WHAT NEEDS TO BE DONE ->
Identify all lines of the data containing the string "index" and copy them.

EXERCISE INPUTS ->
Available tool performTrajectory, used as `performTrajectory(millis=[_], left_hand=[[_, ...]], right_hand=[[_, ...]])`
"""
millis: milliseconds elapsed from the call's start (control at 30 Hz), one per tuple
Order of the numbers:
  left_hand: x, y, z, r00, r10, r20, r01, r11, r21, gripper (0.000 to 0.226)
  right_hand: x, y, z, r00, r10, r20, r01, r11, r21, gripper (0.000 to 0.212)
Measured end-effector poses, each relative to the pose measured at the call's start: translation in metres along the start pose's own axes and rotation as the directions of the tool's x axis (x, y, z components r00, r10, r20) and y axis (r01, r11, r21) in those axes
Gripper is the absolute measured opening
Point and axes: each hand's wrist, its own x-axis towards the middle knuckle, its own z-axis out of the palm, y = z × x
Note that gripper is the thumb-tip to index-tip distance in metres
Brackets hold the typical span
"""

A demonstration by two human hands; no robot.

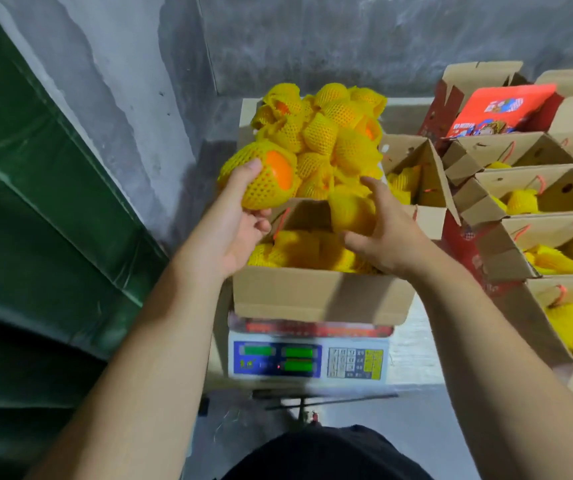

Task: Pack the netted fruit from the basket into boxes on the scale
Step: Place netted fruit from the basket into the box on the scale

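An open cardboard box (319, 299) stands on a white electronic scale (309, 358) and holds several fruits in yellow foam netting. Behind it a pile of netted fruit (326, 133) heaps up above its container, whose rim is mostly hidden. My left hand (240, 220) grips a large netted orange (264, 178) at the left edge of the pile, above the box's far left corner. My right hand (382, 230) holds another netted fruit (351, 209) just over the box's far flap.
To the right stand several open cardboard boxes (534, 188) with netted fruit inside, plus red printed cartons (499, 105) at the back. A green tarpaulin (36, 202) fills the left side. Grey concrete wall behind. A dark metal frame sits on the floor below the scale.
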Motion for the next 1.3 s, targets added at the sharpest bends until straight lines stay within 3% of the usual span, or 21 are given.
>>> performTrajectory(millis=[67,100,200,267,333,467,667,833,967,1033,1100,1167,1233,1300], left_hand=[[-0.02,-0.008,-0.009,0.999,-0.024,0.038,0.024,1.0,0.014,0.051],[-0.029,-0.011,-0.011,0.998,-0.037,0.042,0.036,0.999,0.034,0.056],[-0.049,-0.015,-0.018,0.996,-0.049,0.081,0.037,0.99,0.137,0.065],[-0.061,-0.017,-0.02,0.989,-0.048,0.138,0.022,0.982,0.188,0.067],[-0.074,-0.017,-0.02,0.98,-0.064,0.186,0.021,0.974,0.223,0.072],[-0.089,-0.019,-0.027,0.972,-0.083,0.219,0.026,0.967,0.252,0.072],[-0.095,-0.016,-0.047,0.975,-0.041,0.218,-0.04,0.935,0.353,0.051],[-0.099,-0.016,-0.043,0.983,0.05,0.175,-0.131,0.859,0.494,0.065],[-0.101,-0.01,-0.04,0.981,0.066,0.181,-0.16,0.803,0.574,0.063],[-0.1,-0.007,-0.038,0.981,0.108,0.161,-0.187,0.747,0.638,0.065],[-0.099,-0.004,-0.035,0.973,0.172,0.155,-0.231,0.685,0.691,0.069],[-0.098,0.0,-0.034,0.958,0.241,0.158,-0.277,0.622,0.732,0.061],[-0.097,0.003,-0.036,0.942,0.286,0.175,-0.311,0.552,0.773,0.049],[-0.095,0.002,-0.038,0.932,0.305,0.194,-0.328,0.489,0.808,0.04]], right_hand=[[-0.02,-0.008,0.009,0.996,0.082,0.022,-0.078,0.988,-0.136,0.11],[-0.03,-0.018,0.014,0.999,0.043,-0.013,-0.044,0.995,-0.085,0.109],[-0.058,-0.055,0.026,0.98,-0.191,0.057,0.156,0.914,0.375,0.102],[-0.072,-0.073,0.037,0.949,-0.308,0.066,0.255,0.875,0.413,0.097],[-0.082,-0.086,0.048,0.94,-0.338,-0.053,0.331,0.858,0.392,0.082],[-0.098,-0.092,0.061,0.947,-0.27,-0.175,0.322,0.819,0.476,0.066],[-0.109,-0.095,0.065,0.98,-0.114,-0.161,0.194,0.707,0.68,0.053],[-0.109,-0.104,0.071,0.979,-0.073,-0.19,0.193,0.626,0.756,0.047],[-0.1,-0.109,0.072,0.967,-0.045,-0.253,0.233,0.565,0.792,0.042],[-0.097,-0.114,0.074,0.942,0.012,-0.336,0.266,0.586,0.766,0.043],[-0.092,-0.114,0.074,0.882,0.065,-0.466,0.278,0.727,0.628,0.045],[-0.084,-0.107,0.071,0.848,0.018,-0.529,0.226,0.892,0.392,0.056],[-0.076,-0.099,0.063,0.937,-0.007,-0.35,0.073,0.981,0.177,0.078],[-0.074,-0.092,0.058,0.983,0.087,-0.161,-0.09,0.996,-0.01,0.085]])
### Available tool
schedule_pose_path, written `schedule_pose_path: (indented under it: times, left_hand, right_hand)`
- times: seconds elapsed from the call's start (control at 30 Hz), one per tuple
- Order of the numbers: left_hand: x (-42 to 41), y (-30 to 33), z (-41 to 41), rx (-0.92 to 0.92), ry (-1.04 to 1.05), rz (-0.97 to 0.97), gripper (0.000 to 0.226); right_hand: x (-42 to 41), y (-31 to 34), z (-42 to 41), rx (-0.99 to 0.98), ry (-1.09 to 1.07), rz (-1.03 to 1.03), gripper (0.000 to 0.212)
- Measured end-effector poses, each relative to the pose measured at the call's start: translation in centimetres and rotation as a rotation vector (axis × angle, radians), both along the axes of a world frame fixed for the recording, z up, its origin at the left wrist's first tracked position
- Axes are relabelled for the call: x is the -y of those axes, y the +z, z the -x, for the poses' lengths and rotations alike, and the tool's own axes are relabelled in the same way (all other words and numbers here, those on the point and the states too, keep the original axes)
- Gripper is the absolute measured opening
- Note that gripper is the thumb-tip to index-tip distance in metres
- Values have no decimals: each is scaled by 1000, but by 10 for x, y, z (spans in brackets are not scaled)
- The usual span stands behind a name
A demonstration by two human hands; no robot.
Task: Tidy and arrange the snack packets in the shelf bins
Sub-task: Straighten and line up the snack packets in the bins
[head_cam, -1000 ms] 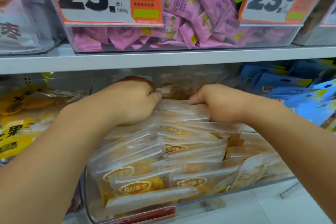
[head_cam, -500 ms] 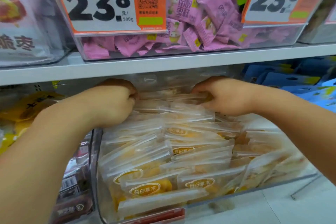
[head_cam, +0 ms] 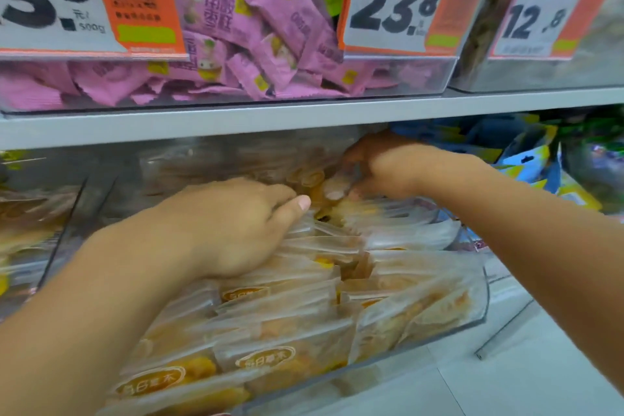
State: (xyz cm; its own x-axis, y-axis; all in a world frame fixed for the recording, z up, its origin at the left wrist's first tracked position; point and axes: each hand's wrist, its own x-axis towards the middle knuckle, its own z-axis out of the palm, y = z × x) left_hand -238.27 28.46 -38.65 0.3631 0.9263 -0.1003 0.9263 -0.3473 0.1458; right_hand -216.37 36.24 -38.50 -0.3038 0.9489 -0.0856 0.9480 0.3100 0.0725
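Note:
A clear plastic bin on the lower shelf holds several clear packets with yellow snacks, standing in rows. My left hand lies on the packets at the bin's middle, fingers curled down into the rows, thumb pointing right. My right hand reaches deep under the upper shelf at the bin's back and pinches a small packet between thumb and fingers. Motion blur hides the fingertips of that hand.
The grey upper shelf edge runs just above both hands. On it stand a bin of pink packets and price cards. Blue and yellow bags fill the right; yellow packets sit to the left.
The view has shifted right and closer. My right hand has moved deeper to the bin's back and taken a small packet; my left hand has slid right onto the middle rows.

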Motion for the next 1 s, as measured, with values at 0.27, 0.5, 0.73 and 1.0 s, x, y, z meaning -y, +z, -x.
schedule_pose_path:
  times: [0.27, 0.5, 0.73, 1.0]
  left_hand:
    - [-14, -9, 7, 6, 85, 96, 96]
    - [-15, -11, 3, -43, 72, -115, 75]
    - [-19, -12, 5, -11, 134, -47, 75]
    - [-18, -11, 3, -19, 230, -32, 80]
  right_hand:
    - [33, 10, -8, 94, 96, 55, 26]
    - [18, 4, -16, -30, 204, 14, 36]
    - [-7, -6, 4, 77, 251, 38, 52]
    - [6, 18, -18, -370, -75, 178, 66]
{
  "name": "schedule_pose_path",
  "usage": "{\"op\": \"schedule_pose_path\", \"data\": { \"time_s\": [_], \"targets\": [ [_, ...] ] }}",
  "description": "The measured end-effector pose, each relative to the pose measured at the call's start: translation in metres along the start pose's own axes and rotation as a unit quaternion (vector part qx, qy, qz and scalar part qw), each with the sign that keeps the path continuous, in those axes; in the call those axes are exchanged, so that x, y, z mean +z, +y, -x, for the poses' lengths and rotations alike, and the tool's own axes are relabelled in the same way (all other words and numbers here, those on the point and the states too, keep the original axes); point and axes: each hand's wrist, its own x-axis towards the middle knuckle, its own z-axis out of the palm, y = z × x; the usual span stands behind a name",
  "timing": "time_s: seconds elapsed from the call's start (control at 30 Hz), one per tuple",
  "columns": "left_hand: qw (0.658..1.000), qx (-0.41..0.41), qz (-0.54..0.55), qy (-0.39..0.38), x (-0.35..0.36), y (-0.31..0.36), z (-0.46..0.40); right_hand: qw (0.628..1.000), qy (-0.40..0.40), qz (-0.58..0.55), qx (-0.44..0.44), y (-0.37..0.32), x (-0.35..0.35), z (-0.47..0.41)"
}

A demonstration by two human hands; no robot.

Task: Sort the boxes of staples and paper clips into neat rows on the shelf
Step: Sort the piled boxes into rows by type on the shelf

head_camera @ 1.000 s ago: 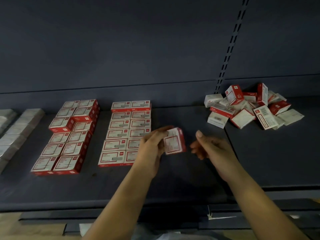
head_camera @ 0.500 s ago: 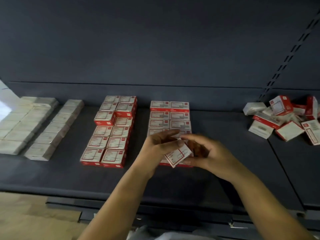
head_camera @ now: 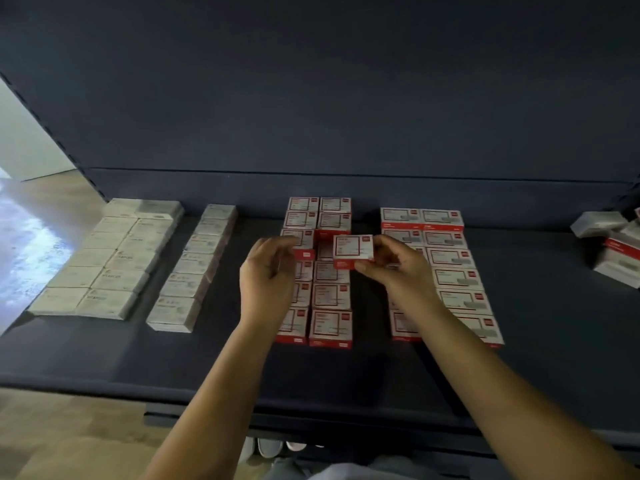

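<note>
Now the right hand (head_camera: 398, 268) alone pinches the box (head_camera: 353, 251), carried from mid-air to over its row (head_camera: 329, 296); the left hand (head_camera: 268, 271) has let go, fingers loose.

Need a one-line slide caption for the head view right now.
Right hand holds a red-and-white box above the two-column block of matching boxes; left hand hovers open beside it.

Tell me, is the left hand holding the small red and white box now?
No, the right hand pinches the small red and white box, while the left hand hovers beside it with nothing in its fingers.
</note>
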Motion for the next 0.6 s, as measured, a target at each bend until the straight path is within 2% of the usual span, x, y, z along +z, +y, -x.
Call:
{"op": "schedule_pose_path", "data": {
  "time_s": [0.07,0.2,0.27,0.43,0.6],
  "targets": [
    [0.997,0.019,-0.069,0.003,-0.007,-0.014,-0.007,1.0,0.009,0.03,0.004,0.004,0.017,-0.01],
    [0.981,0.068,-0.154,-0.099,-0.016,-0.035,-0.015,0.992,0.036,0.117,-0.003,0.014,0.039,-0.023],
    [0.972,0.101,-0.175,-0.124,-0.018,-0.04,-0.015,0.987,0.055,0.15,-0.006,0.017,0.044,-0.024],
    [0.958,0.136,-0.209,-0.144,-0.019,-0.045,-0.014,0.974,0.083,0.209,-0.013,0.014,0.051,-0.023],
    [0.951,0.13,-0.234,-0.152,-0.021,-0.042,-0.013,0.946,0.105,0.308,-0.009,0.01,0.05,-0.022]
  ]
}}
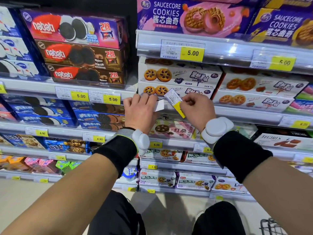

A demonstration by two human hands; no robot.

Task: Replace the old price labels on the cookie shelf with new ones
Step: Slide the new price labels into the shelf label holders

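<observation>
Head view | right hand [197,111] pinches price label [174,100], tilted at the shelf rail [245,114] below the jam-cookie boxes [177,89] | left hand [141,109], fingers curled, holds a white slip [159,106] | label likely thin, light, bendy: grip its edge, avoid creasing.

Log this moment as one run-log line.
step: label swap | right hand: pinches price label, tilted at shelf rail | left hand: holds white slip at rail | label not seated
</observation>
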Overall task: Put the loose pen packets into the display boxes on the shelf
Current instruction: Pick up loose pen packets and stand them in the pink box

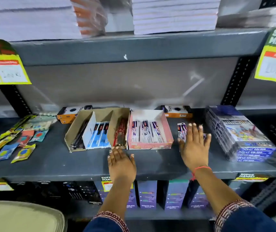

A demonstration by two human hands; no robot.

ANSWER SPACE ->
Note that gripper is the thumb-tip to index-tip distance in metres
- Note that gripper is the thumb-tip to index-tip distance in metres

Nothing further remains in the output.